Of course, the reality is more complex than this. Most of my own experience in small towns and rural areas has been positive. I still sometimes miss living in Clinton County, Illinois. On the other hand, “deaths of despair,” i.e., deaths from alcohol, drugs or suicide, are very real, and they tend to affect rural communities disproportionately. Poverty per simpliciter can only be a partial explanation, especially seeing that, like, Mississippi is probably better off than the United Kingdom on a per capita basis. Musgraves, interestingly, doesn’t even mention poverty directly. For her, what’s wrong is something almost spiritual in nature, but it’s not something you can fix by going to church (she suspects that a lot of folks in the pews don’t believe the Nicene Creed in their heart of hearts). Besides, the “tradition” of marriage and family that church enforces stifles any opportunities to escape the Permian Basins of the world, or else the creativity necessary to revitalize them.

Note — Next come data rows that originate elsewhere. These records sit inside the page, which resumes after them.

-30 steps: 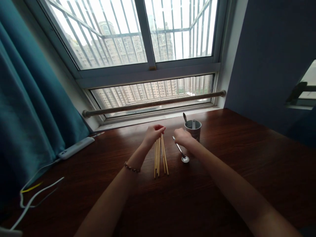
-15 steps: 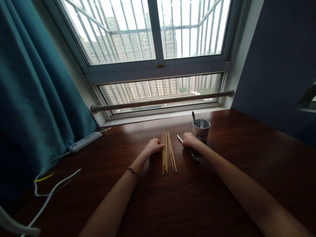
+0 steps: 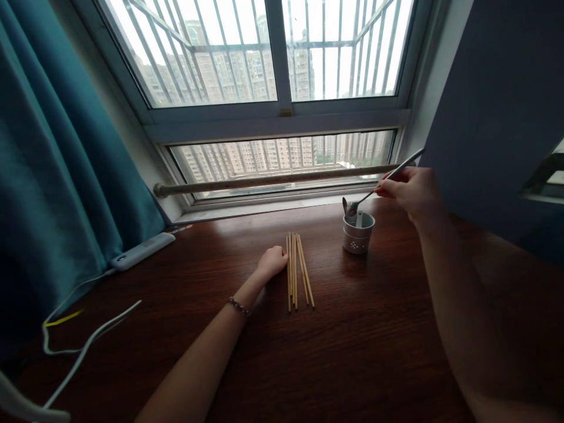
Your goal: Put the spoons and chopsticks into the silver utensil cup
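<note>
Dark wooden counter [image 3: 361,329] by the window: right hand [image 3: 412,191] pinches a spoon [image 3: 383,182] bowl-down over the small cup [image 3: 358,234], left hand [image 3: 273,261] curled empty beside the chopsticks [image 3: 297,270] — a clipped rim could tip that light cup.

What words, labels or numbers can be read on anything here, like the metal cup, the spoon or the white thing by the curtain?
None can be read.
metal cup: only punched dots, no lettering.
spoon in the right hand: no mark visible.
power strip: any marking too small to read.
chopsticks: plain.
</note>
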`<state>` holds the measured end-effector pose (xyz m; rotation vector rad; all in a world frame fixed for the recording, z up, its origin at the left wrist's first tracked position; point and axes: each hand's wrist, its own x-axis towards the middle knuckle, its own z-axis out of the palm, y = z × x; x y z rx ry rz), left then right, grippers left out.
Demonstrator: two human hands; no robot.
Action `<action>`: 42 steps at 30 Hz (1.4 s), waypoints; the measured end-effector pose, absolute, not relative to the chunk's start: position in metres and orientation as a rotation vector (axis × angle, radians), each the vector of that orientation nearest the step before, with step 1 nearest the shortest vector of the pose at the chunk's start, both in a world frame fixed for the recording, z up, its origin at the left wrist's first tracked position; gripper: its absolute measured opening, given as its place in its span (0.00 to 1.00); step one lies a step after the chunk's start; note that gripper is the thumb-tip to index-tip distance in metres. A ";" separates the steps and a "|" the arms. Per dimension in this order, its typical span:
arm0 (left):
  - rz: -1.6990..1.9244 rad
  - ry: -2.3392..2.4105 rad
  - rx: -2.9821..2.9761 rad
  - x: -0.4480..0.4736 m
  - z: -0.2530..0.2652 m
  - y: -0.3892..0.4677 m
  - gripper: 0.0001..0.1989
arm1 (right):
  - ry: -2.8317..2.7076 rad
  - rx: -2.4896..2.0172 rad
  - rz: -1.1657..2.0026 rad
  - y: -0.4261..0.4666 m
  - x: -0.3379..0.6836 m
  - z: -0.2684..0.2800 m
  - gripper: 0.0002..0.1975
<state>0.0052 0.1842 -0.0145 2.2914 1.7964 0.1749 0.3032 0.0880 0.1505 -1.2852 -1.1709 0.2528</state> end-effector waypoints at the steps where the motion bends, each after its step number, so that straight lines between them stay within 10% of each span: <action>1: 0.169 1.796 2.293 0.005 -0.014 0.184 0.12 | -1.139 -1.266 0.215 0.089 0.309 0.149 0.04; 42: 0.189 1.788 2.198 0.007 -0.008 0.180 0.11 | -1.833 -1.965 0.256 0.146 0.293 0.084 0.07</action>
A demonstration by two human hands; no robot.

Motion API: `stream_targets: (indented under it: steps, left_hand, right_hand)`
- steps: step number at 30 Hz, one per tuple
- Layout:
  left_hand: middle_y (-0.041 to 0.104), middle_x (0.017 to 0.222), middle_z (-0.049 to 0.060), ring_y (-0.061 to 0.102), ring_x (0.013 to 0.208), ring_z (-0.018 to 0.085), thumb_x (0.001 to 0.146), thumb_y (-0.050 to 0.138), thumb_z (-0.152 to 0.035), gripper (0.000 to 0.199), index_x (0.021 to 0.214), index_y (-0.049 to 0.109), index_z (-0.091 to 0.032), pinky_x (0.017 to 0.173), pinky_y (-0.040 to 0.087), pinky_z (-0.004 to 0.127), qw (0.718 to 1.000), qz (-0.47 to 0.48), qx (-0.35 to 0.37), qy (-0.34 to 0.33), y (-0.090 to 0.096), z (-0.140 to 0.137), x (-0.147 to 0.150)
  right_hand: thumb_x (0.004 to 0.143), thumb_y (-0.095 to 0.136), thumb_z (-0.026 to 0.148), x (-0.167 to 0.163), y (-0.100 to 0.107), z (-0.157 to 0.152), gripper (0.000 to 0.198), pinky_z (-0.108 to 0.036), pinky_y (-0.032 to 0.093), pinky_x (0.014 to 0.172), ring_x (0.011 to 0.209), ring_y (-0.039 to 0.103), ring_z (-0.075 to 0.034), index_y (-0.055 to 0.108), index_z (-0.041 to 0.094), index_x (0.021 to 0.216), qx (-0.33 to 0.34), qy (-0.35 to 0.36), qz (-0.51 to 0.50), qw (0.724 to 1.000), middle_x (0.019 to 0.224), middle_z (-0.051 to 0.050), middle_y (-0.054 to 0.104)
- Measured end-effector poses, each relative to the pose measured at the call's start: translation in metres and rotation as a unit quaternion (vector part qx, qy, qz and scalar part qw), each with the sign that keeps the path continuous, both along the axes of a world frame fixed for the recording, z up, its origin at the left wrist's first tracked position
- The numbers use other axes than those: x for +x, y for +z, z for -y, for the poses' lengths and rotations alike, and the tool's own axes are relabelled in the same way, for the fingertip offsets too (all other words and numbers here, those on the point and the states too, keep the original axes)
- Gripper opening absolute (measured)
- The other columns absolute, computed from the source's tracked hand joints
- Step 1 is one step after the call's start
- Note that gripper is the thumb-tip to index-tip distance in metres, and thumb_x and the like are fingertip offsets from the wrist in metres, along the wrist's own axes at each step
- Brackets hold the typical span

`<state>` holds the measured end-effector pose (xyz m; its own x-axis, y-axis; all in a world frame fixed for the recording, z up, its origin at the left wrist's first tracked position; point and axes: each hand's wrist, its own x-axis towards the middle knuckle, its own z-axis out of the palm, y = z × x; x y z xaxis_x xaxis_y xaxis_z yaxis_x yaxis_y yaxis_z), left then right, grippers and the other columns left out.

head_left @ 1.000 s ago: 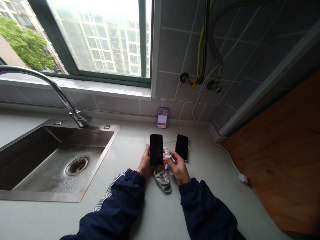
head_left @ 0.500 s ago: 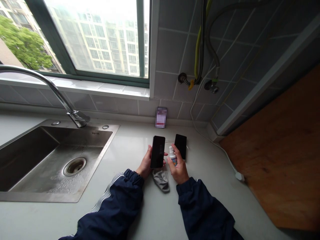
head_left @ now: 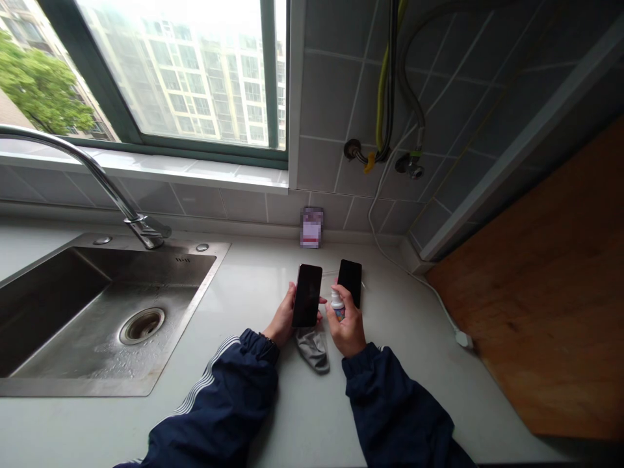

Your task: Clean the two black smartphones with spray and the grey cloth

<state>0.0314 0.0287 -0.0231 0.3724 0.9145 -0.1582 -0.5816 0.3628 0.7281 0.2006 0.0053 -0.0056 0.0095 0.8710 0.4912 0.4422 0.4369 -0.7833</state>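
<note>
My left hand (head_left: pixel 283 316) grips a black smartphone (head_left: pixel 307 296) from its left side and underneath, the dark screen tilted up toward me. Just right of it, my right hand (head_left: pixel 348 325) is wrapped round a small white spray bottle (head_left: pixel 337 307) with a colourful label, the index finger on its top. The bottle's nozzle is close to the phone's right edge. Behind my right hand a second black phone (head_left: pixel 351 276) lies on the counter, partly covered by my fingers. A crumpled grey cloth (head_left: pixel 313 351) lies below the held phone, its upper end hidden.
A steel sink (head_left: pixel 166 383) with a curved faucet (head_left: pixel 110 179) takes up the left of the counter (head_left: pixel 244 416). A blurred-out upright phone-shaped object (head_left: pixel 311 229) leans at the wall. A white cable (head_left: pixel 414 275) runs to a plug at the right, beside a wooden panel (head_left: pixel 550 305).
My right index finger has come down on the spray bottle's top, and the nozzle sits slightly lower. The left hand and phone stay nearly still; the view has shifted slightly.
</note>
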Motion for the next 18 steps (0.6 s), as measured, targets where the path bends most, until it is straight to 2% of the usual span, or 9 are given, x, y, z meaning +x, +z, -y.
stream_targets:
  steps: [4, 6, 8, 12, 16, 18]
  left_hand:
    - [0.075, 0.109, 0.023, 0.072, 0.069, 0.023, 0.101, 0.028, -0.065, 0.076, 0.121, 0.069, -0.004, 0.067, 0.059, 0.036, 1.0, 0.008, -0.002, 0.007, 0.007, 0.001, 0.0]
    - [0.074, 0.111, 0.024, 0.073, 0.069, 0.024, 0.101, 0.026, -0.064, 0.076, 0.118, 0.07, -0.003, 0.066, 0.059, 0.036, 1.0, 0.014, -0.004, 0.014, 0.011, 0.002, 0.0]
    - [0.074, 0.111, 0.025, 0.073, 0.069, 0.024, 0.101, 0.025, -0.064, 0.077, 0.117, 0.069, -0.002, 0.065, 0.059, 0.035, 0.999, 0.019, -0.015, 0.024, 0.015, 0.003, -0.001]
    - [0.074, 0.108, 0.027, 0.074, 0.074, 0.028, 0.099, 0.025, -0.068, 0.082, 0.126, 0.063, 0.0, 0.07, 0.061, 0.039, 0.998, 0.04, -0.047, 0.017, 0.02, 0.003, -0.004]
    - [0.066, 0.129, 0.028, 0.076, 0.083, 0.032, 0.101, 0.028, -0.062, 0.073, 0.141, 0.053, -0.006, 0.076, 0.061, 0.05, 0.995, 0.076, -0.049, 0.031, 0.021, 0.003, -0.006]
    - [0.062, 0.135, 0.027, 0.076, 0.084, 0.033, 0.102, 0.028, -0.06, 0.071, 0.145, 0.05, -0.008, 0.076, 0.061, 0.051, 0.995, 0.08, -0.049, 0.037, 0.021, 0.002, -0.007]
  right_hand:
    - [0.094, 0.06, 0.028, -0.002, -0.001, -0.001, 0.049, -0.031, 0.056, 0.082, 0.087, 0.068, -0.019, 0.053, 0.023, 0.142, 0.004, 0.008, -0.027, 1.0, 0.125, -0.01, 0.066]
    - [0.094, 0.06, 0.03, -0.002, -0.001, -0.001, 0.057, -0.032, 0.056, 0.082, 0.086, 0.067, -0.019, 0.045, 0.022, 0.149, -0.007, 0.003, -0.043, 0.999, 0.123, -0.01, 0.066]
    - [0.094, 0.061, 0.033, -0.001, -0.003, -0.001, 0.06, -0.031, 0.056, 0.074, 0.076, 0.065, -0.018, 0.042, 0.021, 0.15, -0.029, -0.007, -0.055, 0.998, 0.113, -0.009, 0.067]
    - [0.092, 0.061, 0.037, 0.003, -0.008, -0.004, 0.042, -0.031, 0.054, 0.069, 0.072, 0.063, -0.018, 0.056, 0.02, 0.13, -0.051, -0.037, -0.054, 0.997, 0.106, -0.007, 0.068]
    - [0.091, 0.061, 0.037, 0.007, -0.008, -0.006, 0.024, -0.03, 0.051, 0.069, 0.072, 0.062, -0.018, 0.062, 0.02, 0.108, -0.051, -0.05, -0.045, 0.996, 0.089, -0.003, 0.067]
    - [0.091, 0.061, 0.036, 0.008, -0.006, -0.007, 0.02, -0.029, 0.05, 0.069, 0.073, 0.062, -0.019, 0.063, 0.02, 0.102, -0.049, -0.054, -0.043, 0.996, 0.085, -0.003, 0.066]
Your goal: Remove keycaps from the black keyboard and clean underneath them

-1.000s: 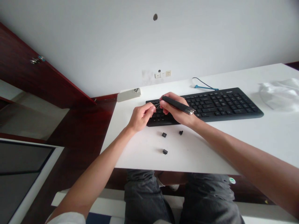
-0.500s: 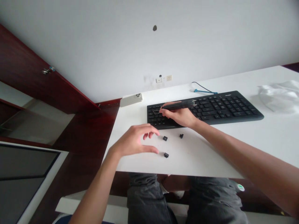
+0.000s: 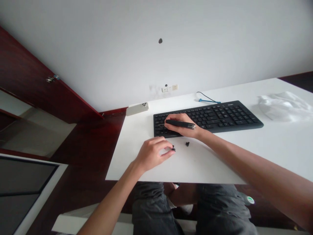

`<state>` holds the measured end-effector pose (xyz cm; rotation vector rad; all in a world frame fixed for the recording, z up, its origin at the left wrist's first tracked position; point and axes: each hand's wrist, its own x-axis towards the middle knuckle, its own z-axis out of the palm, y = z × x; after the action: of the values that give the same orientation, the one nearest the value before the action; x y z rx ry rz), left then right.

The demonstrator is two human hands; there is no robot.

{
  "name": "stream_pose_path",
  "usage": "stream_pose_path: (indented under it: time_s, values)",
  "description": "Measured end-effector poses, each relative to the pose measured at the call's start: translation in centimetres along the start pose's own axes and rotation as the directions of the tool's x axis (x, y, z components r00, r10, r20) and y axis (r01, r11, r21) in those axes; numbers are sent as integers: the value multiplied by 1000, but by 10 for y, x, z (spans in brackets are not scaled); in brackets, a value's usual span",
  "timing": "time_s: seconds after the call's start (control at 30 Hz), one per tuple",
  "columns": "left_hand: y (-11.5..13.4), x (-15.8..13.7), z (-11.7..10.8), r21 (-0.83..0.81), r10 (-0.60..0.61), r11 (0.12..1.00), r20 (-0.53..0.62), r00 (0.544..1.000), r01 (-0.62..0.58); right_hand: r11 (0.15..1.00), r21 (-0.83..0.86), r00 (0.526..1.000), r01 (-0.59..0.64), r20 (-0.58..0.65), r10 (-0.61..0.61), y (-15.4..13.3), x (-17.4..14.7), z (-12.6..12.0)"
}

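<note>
My right hand [image 3: 182,124] is closed around the black handle of a wire keycap puller [image 3: 181,124]. The puller's thin wire loop is over the left end of a black keyboard [image 3: 221,117], but whether it hooks a key I cannot tell. Just in front of the keyboard, my left hand [image 3: 158,150] pinches a small black keycap [image 3: 173,149] between thumb and fingertips, low over the white table. The fingers partly cover this spot, so a second cap there cannot be made out. To the right lies another loose keycap [image 3: 187,144].
A phone [image 3: 137,109] lies face down at the table's back left corner. Behind the keyboard is a blue-tipped cord [image 3: 209,101]. Crumpled clear plastic [image 3: 285,106] rests at the right. Wall sockets [image 3: 170,88] sit above the table's back edge.
My left hand, open before, has moved right and closed on a keycap. The nearest loose cap has gone from its spot. My right hand has tilted the puller's rear end downward.
</note>
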<state>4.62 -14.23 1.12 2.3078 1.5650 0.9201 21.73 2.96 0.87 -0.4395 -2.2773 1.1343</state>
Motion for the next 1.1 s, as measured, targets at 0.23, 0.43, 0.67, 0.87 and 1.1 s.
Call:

In reality, working-class white people increasingly neither get married nor go to church. Bucking “tradition,” however, has not led to a widespread rural renaissance. It’s not entirely clear what would. The recent phenomenon of “reshoring,” i.e., companies bringing manufacturing jobs back to the US, might help. What won’t help is the further atomization of American society. Nor will right-wing radicalization, which corresponds with a decline in church attendance.

Church can stifle; it can also provide life-saving community and purpose. Getting rid of it doesn’t make the world less heartless (Marx). In my opinion, the greatest challenge (and opportunity) facing the American church right now is to rearticulate the gospel in a way that begins rural people back into the fold. Radicalized politics and drug usage are just the “same trailer, different park.” What’s needed is some combination of economic opportunity and spiritual renewal.

A conservative guy reviews left-of-center music: “I Ain’t Got No Home”

Song: “I Ain’t Got No Home”

Artist: Woody Guthrie

Album: Dust Bowl Ballads (1940)

Genre: Folk

Featured image is “Dust Bowl, Cimarron County, Oklahoma,” by Arthur Rothstein (April, 1936)


In the 1930’s, a combination of severe drought and bad farming practices led to the “Dust Bowl,” vast dust storms that devastated large swaths of the American Midwest, already reeling from the Great Depression. Among the thousands of “Okies” who traveled west in a desperate search for work was one Woodrow Wilson “Woody” Guthrie.

Guthrie, already a talented musician, eventually found a spot in Los Angeles’s music industry. He made a point to visit migrants living in camps (“Hoovervilles”) throughout California. At one such camp, the story goes, he encountered the folk hymn “Can’t Feel at Home,” which had been recorded by the Carter Family in 1931. “Can’t Feel at Home” traverses territory familiar to so much of American folk music: that this transitory life is a sojourning on the way to our true home in heaven. 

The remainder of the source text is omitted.